> WHAT TO PRODUCE: Repeat the listing exactly. The images do not belong in the copy.

======== SUPPLIED INFORMATION

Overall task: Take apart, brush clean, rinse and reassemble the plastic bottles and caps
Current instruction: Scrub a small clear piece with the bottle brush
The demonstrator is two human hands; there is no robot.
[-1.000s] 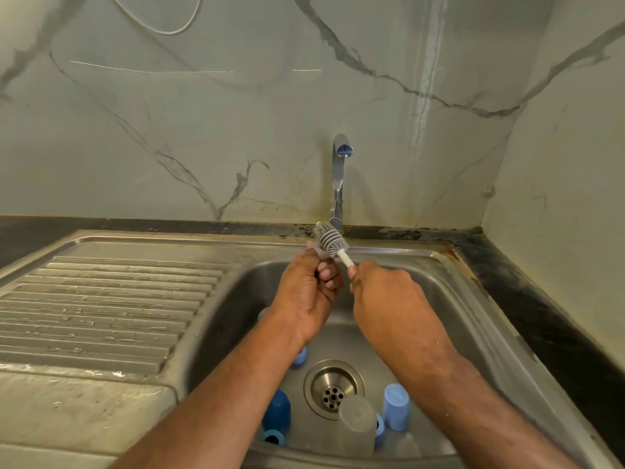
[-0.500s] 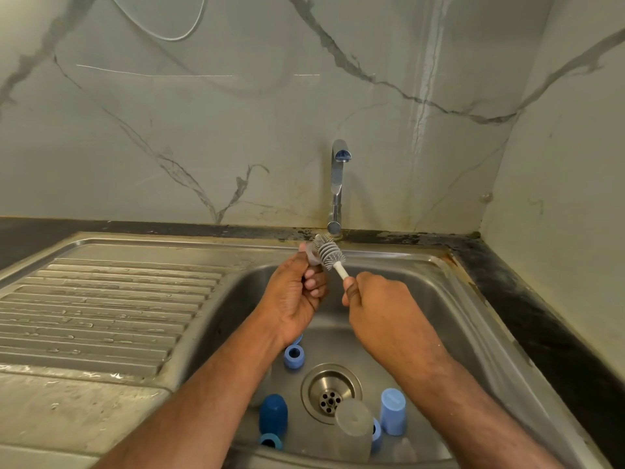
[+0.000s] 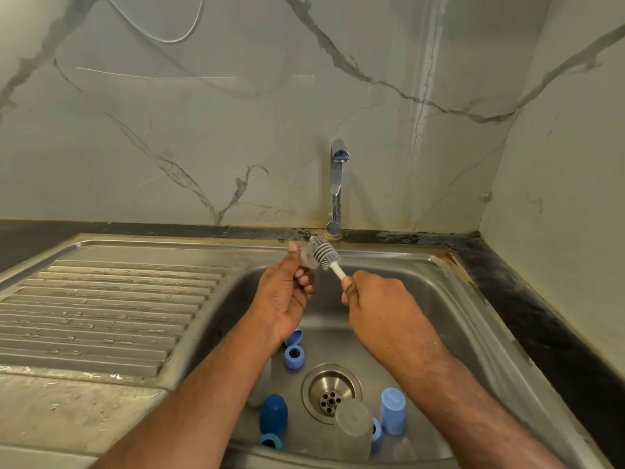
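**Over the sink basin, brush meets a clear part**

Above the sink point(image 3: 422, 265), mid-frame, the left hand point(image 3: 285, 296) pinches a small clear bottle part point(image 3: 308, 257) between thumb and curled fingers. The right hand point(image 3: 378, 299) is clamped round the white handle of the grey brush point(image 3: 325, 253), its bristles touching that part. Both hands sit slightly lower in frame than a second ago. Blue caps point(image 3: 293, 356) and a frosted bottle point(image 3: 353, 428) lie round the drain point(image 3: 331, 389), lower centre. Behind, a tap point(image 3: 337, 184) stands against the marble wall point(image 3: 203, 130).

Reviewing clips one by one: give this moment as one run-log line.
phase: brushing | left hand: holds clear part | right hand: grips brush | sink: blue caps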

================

> RESULT FOR THIS TASK:
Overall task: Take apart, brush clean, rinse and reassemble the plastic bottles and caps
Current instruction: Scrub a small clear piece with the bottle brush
The demonstrator is two human hands; there is no robot.
[-1.000s] 
[-0.500s] 
[+0.000s] 
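**Over the sink basin, brush meets a clear part**

Above the sink point(image 3: 422, 265), mid-frame, the left hand point(image 3: 285, 296) pinches a small clear bottle part point(image 3: 308, 257) between thumb and curled fingers. The right hand point(image 3: 378, 299) is clamped round the white handle of the grey brush point(image 3: 325, 253), its bristles touching that part. Both hands sit slightly lower in frame than a second ago. Blue caps point(image 3: 293, 356) and a frosted bottle point(image 3: 353, 428) lie round the drain point(image 3: 331, 389), lower centre. Behind, a tap point(image 3: 337, 184) stands against the marble wall point(image 3: 203, 130).

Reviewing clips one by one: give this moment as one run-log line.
phase: brushing | left hand: holds clear part | right hand: grips brush | sink: blue caps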

What came before makes up the full response.